Therapy: Therapy pooches and cats help youngsters fight stress and anxiety

Arushi Taneja, a student of BBA from the city finished her second year examination last month, for which she had been preparing for a year. From attending coaching classes, to following a 15 hour study schedule each day, with a strict no-TV and social media rule – Arushi says that by the end of it all, she was completely burnt out. “No matter how much I try to avoid stress, anxiety and nervousness, it is hard to keep them at bay while preparing for exams, and I needed a de-stressing session after all this hard work,” she says. However, it isn’t a spa or a vacation she headed to. Instead, Arushi opted for ‘pet therapy’. Which involved playing outdoors, cuddling and going on a shopping trip with a therapy dog. Like her, quite a few city youngsters are taking up this therapeutic option to deal with all academic and life stresses. Here’s more:

A pooch a day, keeps sadness away

These therapy dogs are specially trained to heal, connect and play with youngsters, and to make them feel happy and comfortable. Pune-based therapy dog owner Garvita Shah says, “It is a misconception that youngsters suffering from depression, anxiety and sadness only seek pet ‘therapy’. Many are just seeking a friend or a companion. Sometimes, they just come to us to play with the pets, talk to them, and click pictures and chill with them.
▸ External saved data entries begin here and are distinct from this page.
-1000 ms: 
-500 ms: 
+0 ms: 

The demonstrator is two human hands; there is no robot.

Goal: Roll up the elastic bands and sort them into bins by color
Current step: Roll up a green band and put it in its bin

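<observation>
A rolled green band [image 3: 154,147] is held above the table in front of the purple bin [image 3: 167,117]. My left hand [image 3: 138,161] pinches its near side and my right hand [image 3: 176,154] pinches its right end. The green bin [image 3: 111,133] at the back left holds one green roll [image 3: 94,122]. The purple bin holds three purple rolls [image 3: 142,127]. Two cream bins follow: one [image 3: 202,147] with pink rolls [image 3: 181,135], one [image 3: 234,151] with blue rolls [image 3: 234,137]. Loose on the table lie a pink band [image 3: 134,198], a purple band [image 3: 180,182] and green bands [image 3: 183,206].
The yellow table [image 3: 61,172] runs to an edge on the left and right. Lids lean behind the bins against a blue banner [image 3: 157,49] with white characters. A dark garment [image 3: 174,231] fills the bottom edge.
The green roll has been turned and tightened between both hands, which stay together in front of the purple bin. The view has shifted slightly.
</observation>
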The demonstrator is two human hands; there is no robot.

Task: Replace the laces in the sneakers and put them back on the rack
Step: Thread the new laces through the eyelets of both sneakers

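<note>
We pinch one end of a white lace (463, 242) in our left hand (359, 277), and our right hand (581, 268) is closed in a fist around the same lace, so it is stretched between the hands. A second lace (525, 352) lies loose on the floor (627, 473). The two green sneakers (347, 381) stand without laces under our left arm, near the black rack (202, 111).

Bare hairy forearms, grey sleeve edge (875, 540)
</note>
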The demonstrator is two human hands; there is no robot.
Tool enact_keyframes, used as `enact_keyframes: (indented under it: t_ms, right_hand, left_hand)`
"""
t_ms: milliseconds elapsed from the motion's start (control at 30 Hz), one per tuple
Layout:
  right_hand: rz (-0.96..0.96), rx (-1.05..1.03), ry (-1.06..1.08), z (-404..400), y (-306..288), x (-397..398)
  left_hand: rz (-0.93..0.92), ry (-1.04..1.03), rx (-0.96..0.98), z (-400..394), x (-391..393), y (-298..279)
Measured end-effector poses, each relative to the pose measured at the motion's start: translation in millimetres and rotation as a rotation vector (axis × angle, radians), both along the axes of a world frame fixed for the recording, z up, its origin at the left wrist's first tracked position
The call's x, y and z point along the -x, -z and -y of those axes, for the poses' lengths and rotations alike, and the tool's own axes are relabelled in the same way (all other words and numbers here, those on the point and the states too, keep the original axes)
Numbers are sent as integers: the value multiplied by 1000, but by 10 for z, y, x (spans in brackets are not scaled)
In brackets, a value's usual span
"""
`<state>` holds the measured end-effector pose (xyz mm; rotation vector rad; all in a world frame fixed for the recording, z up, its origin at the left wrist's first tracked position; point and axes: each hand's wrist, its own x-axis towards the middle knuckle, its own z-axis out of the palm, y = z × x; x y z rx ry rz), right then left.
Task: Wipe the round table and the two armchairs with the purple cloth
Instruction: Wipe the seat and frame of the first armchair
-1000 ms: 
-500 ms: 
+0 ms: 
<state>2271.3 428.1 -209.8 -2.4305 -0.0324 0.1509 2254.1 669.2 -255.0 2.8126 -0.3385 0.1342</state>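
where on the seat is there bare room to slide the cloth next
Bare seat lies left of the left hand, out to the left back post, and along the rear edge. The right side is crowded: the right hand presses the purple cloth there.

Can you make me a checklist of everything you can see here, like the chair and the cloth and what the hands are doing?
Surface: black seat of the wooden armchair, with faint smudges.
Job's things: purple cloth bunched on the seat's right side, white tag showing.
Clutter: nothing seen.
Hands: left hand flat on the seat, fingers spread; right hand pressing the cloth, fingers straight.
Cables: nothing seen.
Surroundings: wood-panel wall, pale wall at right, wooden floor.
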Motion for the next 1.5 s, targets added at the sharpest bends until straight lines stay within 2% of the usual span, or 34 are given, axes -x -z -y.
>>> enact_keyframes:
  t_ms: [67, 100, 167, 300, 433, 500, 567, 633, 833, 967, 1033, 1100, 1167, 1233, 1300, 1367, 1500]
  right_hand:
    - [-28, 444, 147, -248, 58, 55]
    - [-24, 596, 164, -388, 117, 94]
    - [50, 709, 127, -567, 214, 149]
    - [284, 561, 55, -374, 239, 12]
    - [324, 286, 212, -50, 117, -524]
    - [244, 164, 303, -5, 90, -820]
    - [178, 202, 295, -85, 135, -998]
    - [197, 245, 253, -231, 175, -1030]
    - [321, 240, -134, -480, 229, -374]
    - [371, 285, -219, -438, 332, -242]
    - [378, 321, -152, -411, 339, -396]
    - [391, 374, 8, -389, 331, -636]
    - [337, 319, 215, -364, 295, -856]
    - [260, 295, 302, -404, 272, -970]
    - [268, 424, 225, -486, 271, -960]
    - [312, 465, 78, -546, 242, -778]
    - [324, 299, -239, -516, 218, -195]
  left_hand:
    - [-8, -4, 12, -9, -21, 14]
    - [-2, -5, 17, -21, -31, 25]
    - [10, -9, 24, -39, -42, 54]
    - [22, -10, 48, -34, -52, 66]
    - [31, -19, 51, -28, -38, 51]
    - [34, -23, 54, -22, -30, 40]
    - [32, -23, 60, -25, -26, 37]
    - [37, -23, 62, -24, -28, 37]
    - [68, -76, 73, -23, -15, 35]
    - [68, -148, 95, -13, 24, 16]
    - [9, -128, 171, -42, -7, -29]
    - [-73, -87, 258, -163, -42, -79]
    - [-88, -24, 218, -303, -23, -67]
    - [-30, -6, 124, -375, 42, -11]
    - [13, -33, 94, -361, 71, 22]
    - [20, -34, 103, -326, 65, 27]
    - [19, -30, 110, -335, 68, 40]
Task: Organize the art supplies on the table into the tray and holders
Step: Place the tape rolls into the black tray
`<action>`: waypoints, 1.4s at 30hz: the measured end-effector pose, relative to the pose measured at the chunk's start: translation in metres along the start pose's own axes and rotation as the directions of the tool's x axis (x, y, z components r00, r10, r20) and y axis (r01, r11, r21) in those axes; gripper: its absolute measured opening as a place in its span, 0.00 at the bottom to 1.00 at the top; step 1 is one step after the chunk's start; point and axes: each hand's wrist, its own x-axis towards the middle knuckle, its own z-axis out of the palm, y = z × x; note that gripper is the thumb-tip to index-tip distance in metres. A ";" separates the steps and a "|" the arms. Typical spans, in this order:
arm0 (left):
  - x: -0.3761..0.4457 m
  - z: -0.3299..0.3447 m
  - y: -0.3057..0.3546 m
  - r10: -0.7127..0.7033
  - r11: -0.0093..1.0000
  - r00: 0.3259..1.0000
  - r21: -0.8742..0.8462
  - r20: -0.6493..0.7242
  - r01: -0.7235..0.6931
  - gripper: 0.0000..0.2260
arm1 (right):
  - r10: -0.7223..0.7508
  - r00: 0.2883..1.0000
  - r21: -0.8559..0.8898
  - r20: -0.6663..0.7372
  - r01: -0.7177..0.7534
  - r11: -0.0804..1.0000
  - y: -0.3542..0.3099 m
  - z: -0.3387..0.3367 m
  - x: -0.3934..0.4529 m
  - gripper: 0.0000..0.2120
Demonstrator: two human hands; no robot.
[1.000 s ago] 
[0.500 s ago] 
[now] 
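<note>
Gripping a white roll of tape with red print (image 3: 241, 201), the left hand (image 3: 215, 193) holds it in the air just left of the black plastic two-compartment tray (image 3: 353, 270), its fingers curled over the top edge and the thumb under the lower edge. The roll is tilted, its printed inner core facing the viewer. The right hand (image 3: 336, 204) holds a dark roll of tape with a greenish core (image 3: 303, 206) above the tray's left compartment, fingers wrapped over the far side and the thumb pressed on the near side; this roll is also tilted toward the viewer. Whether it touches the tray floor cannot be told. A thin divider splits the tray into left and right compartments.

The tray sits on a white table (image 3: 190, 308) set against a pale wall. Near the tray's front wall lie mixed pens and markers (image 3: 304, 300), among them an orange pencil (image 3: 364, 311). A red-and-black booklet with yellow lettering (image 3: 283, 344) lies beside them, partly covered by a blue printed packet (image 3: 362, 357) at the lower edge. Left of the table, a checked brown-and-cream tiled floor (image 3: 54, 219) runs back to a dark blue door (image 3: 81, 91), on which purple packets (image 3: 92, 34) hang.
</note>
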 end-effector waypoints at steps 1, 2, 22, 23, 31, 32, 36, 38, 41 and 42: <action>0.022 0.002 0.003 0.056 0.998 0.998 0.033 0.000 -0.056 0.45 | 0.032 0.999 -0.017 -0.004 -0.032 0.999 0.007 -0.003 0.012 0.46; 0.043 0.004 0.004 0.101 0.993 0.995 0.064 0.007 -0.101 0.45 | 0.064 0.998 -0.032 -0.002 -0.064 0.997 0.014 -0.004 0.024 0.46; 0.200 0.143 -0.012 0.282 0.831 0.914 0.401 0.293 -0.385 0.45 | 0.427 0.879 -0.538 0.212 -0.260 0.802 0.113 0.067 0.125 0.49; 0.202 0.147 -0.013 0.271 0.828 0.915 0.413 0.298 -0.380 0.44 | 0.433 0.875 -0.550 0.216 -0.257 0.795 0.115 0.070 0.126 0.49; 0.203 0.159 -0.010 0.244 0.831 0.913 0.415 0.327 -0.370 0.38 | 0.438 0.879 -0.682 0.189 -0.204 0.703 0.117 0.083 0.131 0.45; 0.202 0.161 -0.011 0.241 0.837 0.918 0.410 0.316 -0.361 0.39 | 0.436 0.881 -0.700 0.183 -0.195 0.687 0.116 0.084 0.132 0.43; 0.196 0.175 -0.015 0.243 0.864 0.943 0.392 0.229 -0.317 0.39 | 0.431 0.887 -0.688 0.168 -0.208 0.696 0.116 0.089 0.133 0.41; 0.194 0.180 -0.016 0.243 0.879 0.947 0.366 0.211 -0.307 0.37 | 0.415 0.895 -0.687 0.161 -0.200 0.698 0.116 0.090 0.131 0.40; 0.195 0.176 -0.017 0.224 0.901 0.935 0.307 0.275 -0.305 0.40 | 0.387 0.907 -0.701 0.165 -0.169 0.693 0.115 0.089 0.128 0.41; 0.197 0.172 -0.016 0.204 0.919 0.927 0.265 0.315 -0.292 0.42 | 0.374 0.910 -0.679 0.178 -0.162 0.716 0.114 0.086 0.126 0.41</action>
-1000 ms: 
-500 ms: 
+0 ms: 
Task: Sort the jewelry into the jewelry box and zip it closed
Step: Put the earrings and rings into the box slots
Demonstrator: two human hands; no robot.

While more than 25 young boys and girls have to come to us for exam-related stress, 15 came to just spend time with the pets.”
Daniel D’Souza, a city-based banker, recently hired a therapy dog for a week to strengthen ties with animals. He says, “My wife wants to adopt a pup and I have been quite hesitant to do so, as I never established a bond with dogs or any animals while growing up. The purpose of a therapy dog is to connect with pets and break the wall. I am surprised with the fact that I opened up to a dog for the first time. I must confess that I feel happy with this transition. It is quite therapeutic.”
“Therapy with cats and dogs feels less like therapy and more like a bond. Last year, I lost my pet cat Munni and since then I have been depressed. And so, I have been using cat therapy for six months now to get better. These cats are trained to comfort us with a cuddle. They are very friendly and don’t leave us. Just being surrounded by them has healed me a great deal,” says Rohit Kumar, a student of international business.

What are therapy dogs?

“Therapy dogs are trained by professional Animal Attested Therapists when they are puppies. Breeds like golden retriever and labradors are trained to come in close contact with humans and understand their emotions, and to listen to them, hug them, and comfort them. They are also trained to comfort children with disabilities,” says city-based therapist Dr Ashwini Deshmukh, who has a therapy dog, Florence. She adds, “Dogs provide unquestioning love and attention. They make youngsters feel needed, and provide security and stability. They are non-threatening and create a sense of trust in them. And they are good listeners too, as they don’t judge anyone. A therapy session, where a puppy licking your face, can liven up your spirits.”
“We encourage youngsters to go to a park with the pets, to play with them and talk to them. This way, they build a bond with the animal. Youngsters love to talk to the pets, and in response, the pets love to lick their faces or give them a comforting hug,” informs therapy pet owner Devanshi Ahuja.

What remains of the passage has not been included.